Being the “head-coach-in-waiting” in college football is kind of like being the backup quarterback in the NFL. Everyone loves you because you are intriguing and have yet to fail on the job — the complete opposite of a face of the program or starting signal-caller who has experienced his share of ups and downs in the position.
For Florida State’s Jimbo Fisher, the intrigue will soon turn into criticism and overanalysis — with everyone from the media to the fans to people within the program pretending he or she is an expert.
But if the honeymoon period for Fisher is supposed to be ending soon in Tallahassee, it sure doesn’t seem like it.
For the first time since 1975, Florida State is preparing for a football season without the legendary Bobby Bowden leading the team. The former offensive coordinator for the Seminoles, Fisher now has full control of the program after his three-year apprenticeship under Bowden — and he has everyone associated with FSU as excited about a football season as anytime in recent memory.
But if the Seminoles yearn to return to prominence and reclaim its role as a national power in the post-Bowden era, defense will need to reign supreme.
It’s a good thing that new coordinator Mark Stoops will have a lot of toys to work with on the defensive side of the ball.
Brought in from Arizona to replace Mickey Andrews, Stoops will lead a unit looking to rebound from one of the worst seasons in the program’s history. The Seminoles struggled mightily both against the run and the pass, finishing the ’09 season ranked 108th in total defense (434.6 yards a game) and 94th in points allowed (30 points a game).
One of the biggest differences on defense in 2010 will be the multiple zone coverages that Stoops will employ, making it more difficult for opponents to game plan week after week. A refocus on fundamentals was also preached throughout the spring as the team became more familiar with the new system. Assistant D.J. Eliot was also brought in to coach a group of defensive ends that struggled mightily a season ago.
In terms of personnel on the field, defensive end Markus White has not yet lived up to the high expectations placed upon him since arriving from junior college in 2008. He had just two sacks last season, but the new scheme should allow him to become more of a presence on the outside. Fellow end Brandon Jenkins was impressive in his limited opportunities as a freshman, showing a quick first step and the ability to effectively shed blockers. On the inside, Jacobbi McDaniel will be leaned on to be a difference-maker, while linebackers Nigel Bradham and early enrollee Jeff Luc could ultimately thrive more than any other defenders on the unit. Bradham led the team in tackles with 93 last year and Luc could be one of the best freshman defenders in the conference by the end of the season.
Sophomore cornerback Greg Reid, who is the best athlete on the team, will get a chance to replace Patrick Robinson at cornerback, and he could be a key piece to the secondary with only Ochuko Jenije returning to his starting role in the defensive backfield.

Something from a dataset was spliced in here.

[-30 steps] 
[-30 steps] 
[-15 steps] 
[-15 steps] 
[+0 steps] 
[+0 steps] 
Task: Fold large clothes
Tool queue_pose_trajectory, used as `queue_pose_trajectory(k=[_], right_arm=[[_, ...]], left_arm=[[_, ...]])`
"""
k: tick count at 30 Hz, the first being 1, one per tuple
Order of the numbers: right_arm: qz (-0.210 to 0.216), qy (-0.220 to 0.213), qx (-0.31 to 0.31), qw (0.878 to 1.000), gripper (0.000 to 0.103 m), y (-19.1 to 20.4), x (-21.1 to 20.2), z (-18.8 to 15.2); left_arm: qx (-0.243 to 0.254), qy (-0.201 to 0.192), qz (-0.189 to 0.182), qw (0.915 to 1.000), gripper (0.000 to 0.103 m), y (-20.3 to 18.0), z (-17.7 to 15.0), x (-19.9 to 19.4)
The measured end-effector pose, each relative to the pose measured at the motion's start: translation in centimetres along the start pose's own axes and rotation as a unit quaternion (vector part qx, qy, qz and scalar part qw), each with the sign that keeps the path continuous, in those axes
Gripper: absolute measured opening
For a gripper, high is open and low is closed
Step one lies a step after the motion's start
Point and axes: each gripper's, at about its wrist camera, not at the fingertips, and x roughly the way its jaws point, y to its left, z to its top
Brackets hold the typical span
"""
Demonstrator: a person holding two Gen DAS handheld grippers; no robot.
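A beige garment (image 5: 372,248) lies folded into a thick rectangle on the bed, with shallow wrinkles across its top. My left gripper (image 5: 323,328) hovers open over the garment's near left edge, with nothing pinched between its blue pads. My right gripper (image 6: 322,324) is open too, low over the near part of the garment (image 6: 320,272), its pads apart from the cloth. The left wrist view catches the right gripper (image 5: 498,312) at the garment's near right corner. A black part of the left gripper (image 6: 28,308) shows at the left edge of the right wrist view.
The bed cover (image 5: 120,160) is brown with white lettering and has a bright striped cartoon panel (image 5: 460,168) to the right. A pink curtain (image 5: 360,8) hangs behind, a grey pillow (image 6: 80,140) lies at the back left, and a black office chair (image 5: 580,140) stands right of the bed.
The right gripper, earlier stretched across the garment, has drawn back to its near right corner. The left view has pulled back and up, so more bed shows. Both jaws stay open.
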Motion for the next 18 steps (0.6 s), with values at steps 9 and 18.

Recruiting coordinator James Coley will now run an offense that ranked 28th in the nation in ’09 and is led by quarterback Christian Ponder, who led the ACC in total offense at 321.8 yards per game before missing the last four games with a shoulder injury. If Ponder stays healthy and plays to his ’09 form, he could be a darkhorse Heisman candidate. The talent is obviously there, and he proved that the work ethic is, as well, after an accelerated rehab of his separated shoulder.
The ‘Noles are loaded at running back, where their leading rusher from ’09, Jermaine Thomas, was passed on the unofficial depth chart by Chris Thompson. Lonnie Pryor is coming off a nice freshman season, while Ty Jones has battled inconsistency but also has shown much potential. Whoever is carrying the football will be running behind perhaps the best offensive line in the entire conference, as coach Rick Trickett’s unit returns all five starters who have combined for 142 career starts — tops in the league.
It would seem odd that a team coming off a six-loss season would garner so much hype, but with an improved defense and their two toughest division opponents — Boston College and Clemson — coming to Tallahassee, the Seminoles are set up to reclaim their spot atop the Atlantic Division standings this fall. A date at Oklahoma on September 11 will also give the ‘Noles an opportunity to prove that they are ready to come back to the national stage, as well.
Fisher has not only learned from Bowden during his time with the Seminoles, but he was also lucky enough to be Nick Saban’s offensive coordinator at LSU. Maybe that’s why Fisher has instituted wholesale changes at FSU — almost a pro-like atmosphere — complete with hired nutritionists and psychologists, as well as restricted media access. But change was sorely needed for Florida State. Being average and apathetic just wasn’t good enough.
With high expectations for immediate results and an athletic signing class brought into Tallahassee this offseason, the ‘Noles look like they are in good hands with Fisher at the helm.